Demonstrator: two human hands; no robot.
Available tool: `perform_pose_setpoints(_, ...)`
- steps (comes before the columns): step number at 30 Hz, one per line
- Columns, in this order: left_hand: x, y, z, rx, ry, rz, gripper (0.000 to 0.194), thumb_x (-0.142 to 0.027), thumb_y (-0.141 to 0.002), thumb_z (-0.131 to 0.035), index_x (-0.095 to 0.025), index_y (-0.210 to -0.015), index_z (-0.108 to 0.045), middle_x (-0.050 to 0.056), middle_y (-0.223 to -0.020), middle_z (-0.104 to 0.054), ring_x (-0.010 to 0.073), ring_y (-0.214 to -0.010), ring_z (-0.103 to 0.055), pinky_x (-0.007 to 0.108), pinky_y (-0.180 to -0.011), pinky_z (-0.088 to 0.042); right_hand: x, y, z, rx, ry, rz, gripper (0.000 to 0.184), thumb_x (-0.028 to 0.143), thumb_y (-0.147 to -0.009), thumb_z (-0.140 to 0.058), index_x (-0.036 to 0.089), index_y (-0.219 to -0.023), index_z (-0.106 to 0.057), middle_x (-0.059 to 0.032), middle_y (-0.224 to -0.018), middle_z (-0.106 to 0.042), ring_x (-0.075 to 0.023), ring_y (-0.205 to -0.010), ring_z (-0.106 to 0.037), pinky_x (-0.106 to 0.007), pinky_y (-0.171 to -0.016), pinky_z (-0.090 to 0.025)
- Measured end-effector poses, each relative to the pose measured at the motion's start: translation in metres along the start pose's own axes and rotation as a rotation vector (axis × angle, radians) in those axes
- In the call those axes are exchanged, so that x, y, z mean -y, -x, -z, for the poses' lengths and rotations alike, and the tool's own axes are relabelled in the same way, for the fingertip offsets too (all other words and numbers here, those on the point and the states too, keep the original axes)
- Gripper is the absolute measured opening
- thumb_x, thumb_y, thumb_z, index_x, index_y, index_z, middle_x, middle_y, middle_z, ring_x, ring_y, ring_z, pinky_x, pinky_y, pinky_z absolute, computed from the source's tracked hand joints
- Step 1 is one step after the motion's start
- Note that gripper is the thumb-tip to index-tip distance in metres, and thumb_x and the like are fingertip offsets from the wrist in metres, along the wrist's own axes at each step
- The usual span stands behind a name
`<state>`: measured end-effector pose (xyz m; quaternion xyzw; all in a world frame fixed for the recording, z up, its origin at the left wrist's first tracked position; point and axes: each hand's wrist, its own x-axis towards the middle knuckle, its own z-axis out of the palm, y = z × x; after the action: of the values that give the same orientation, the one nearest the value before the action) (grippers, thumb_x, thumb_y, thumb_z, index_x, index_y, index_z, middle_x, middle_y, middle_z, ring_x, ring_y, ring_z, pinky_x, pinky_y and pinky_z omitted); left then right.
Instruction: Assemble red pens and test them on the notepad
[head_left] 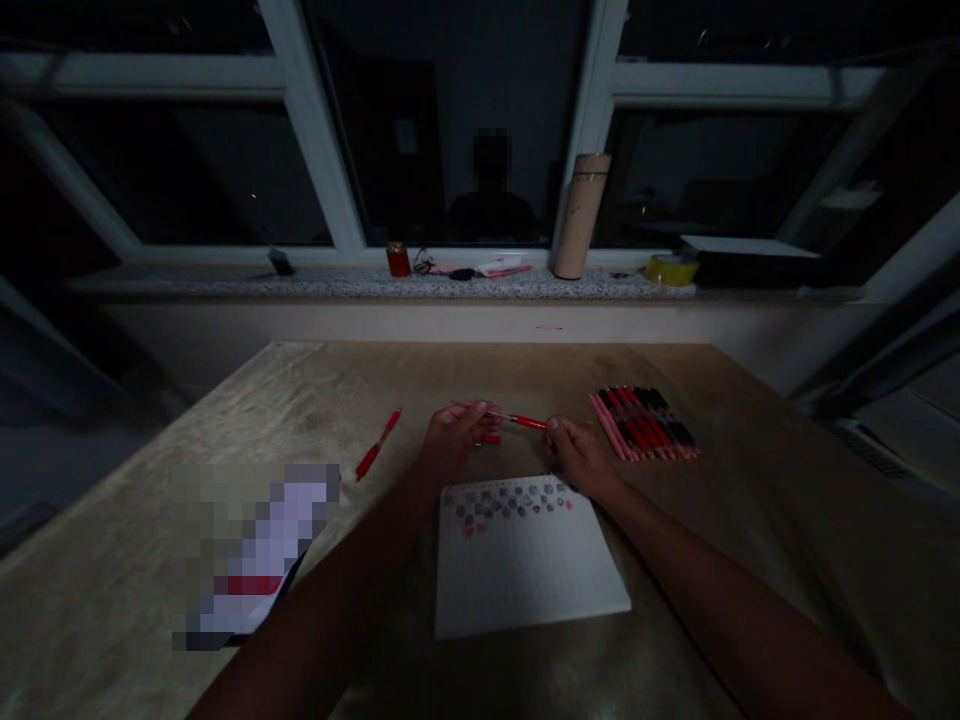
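A red pen (529,423) stretches between my two hands above the far edge of the notebook. My left hand (454,440) pinches its thin end, which looks like a slim refill poking out past the fingers. At the other end, the fingers of my right hand (579,452) close around the red barrel. A short red pen part (490,440) shows just beside my left fingers; whether it is held or lies on the table, I cannot tell. Below the hands lies an open lined notebook (525,570) with rows of dark scribbles and a few red marks.
Another red pen (377,445) lies on the table left of my hands. Right of them is a row of red, black and pink pens and pencils (643,424). A blurred-out device (262,560) lies at the left. The windowsill holds a tall flask (583,217) and yellow tape (670,270).
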<state>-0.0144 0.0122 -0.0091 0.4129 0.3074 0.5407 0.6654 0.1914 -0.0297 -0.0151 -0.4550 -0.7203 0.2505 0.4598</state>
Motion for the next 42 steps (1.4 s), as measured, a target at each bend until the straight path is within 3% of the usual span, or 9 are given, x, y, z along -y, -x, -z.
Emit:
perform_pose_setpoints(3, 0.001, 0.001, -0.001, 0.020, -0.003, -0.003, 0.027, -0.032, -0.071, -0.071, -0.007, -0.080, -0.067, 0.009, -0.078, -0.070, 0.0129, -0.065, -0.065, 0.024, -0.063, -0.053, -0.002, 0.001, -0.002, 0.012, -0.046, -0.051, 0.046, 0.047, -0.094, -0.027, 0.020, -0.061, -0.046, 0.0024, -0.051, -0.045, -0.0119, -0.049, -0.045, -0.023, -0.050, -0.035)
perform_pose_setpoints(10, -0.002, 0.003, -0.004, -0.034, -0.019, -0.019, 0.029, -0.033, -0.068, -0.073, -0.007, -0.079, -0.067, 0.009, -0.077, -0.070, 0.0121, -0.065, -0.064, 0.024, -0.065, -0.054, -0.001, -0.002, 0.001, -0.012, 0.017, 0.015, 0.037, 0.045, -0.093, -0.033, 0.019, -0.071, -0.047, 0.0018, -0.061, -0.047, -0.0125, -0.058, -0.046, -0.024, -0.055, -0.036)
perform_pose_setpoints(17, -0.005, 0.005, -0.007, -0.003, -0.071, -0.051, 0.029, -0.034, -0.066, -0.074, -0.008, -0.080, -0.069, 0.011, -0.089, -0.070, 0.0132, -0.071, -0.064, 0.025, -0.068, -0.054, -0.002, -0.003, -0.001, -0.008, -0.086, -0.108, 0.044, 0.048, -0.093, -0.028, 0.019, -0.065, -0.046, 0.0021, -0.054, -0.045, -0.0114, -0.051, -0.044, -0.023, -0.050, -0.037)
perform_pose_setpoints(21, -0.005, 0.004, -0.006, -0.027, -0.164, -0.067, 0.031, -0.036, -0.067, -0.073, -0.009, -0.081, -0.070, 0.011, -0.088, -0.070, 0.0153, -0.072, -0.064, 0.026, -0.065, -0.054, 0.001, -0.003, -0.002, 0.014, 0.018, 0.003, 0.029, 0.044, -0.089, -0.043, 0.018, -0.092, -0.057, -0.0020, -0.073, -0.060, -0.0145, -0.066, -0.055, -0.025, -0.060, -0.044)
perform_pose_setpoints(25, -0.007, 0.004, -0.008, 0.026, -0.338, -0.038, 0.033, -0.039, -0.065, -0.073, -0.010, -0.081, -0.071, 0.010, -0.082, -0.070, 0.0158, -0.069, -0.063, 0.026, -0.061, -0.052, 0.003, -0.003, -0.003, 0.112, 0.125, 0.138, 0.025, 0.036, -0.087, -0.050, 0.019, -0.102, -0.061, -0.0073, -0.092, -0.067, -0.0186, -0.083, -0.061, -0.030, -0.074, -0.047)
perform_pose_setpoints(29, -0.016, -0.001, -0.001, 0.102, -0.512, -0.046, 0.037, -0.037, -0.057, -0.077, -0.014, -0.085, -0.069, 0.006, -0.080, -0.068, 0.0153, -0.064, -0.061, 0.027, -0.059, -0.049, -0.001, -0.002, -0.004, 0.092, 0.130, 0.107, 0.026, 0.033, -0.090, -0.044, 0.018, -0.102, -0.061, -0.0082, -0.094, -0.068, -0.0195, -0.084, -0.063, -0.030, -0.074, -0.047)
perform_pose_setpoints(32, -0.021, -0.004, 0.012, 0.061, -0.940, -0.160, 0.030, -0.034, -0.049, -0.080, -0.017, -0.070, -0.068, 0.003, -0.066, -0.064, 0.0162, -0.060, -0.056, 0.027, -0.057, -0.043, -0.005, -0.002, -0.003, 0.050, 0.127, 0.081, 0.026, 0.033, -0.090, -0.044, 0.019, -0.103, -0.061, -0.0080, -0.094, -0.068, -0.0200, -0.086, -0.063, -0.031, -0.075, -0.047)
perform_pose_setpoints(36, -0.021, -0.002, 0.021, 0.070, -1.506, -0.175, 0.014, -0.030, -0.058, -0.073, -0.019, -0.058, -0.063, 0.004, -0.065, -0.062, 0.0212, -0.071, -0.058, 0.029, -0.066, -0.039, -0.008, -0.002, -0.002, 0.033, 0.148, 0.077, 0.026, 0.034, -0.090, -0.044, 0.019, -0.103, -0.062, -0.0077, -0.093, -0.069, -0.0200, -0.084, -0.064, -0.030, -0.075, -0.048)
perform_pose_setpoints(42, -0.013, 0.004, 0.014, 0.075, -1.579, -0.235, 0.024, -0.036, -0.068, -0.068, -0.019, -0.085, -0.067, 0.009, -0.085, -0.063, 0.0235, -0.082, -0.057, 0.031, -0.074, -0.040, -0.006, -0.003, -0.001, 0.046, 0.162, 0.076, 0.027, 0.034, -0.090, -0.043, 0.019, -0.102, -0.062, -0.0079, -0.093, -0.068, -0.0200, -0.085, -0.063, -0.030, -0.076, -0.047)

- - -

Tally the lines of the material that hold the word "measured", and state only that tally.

-- Answer to the exercise --
4